*** Opening SOURCE INFORMATION ***

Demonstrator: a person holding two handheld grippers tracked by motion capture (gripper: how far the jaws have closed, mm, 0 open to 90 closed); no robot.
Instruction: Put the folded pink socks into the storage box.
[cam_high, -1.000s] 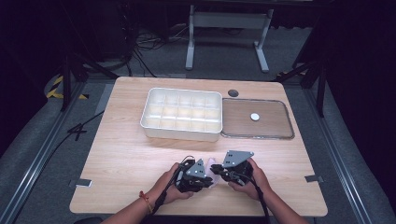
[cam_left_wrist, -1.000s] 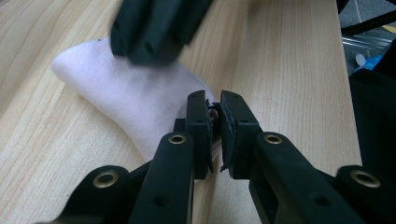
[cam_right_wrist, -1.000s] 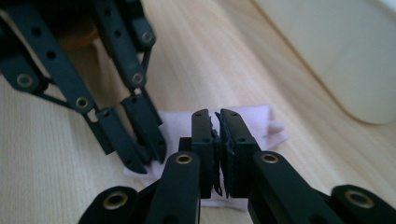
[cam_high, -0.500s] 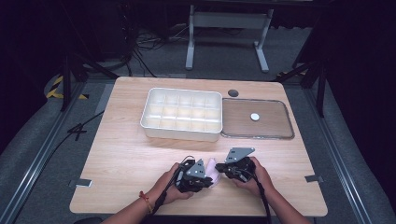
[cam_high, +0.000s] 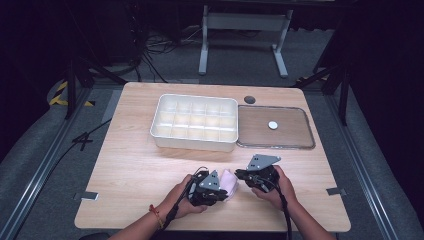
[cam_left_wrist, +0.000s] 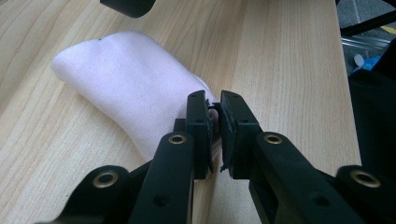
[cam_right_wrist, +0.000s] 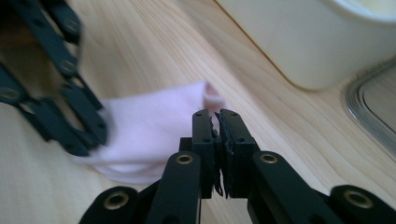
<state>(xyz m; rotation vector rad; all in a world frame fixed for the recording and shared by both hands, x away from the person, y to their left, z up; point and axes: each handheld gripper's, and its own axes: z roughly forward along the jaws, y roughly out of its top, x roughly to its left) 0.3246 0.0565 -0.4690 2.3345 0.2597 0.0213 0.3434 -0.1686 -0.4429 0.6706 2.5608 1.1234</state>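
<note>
A pale pink folded cloth (cam_high: 230, 180) lies on the wooden table near its front edge, between my two hands. My left gripper (cam_high: 223, 192) points right and is shut on the cloth's near edge; in the left gripper view the fabric (cam_left_wrist: 135, 88) is pinched between the jaws of that gripper (cam_left_wrist: 214, 100). My right gripper (cam_high: 239, 174) points left with its jaws shut. Its tips (cam_right_wrist: 215, 114) sit just short of the cloth's corner (cam_right_wrist: 154, 126), and nothing shows between them.
A white compartment tray (cam_high: 194, 143) stands mid-table, its wall (cam_right_wrist: 303, 42) close to the right gripper. Beside it lies a clear flat lid (cam_high: 296, 145) with a small white disc (cam_high: 272, 125) on it. A dark round spot (cam_high: 249, 99) marks the table behind them.
The right hand has shifted slightly toward the left gripper. The left hand has stayed put, and both pairs of jaws stand as before.
</note>
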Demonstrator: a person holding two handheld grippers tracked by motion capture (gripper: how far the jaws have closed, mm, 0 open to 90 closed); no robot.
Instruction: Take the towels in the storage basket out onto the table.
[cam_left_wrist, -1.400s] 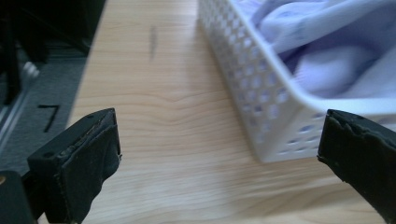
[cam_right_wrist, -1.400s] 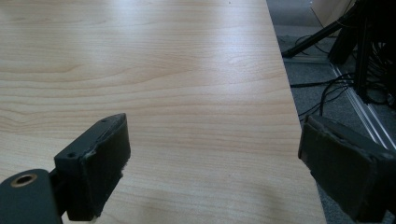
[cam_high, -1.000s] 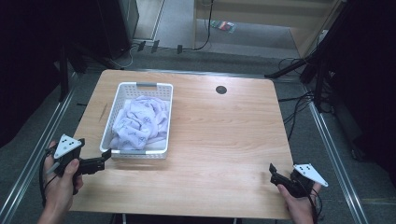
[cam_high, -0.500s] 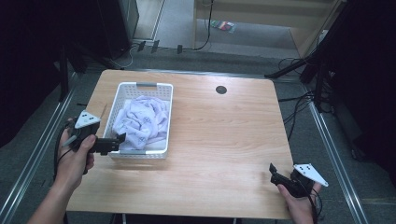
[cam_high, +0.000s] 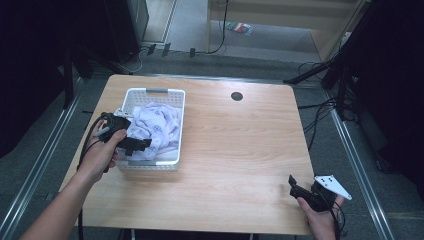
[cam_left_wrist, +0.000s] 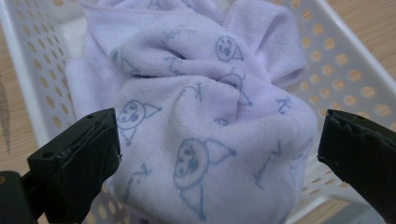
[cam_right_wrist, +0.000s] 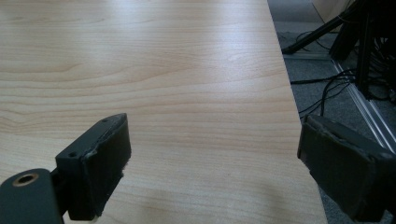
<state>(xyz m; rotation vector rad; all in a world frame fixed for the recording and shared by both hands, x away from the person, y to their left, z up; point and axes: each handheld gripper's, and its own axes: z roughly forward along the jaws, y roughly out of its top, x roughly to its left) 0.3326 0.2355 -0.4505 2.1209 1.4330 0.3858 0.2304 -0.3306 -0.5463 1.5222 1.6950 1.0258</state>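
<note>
Apparently the step is a reach-in: the left gripper (cam_high: 141, 145), jaws spread wide, straddles a fold of the lilac printed cloth (cam_left_wrist: 210, 135) bunched in the white perforated basket (cam_high: 176, 131). Next it must close on that fold. The right gripper (cam_high: 295, 186) rests apart, jaws spread, at the wooden table's (cam_high: 250, 145) near corner.

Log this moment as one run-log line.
left claw: open, jaws around lilac cloth | cloth: bunched in white basket | right claw: open, above bare table near right edge
</note>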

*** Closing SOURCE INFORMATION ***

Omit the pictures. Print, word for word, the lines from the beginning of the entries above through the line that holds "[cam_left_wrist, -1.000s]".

Demonstrator: a person holding two handheld grippers tracked by motion capture (gripper: how far the jaws have closed, mm, 0 open to 90 closed); no robot.
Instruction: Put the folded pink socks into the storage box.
[cam_high, -1.000s] 
[cam_left_wrist, -1.000s] 

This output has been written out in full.